◆ WHAT IS BEING ASKED
Output only the lines below that start at the line containing "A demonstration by" and end at the line containing "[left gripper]", with both ends kept.

◆ RECORDS SHOWN

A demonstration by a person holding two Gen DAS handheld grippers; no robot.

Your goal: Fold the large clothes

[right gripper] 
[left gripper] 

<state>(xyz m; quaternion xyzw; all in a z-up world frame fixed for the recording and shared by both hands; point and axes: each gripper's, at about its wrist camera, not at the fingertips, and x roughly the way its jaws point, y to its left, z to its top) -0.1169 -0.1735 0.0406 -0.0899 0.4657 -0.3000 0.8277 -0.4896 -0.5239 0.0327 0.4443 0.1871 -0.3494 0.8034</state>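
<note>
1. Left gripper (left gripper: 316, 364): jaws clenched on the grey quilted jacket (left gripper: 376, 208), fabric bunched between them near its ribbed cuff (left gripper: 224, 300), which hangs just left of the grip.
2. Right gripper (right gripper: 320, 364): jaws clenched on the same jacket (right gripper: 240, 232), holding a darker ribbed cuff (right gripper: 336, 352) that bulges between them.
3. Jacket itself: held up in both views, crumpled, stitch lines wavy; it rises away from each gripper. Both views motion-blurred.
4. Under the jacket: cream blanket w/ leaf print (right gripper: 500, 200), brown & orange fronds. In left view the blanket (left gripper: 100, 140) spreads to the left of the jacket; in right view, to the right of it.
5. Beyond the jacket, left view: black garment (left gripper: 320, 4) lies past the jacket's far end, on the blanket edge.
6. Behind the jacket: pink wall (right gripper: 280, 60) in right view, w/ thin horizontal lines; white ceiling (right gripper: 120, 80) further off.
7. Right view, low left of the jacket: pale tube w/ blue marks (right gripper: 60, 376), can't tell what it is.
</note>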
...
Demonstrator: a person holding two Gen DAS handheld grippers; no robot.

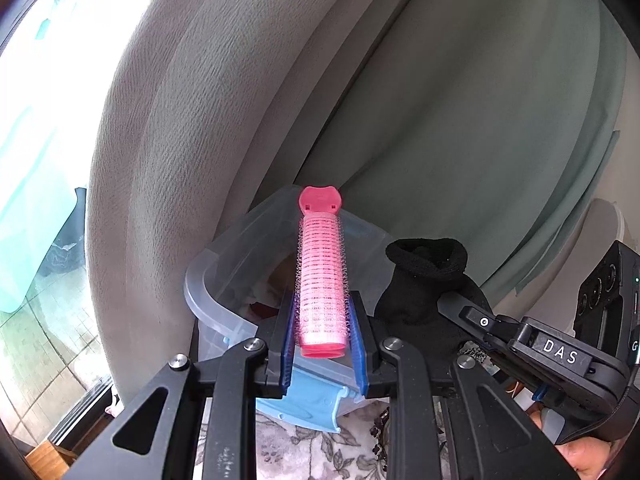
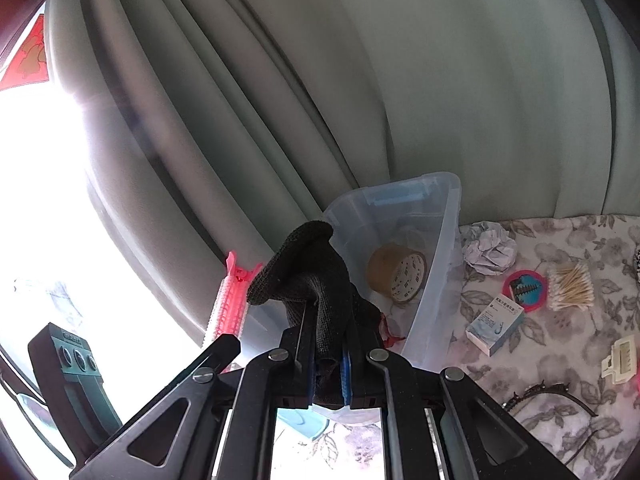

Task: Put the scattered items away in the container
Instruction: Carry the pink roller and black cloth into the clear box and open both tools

◆ THE COMPLETED TASK
A demonstration by a person holding two Gen DAS handheld grippers; no robot.

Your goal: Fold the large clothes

[right gripper] 
[left gripper] 

This brings the exercise to completion.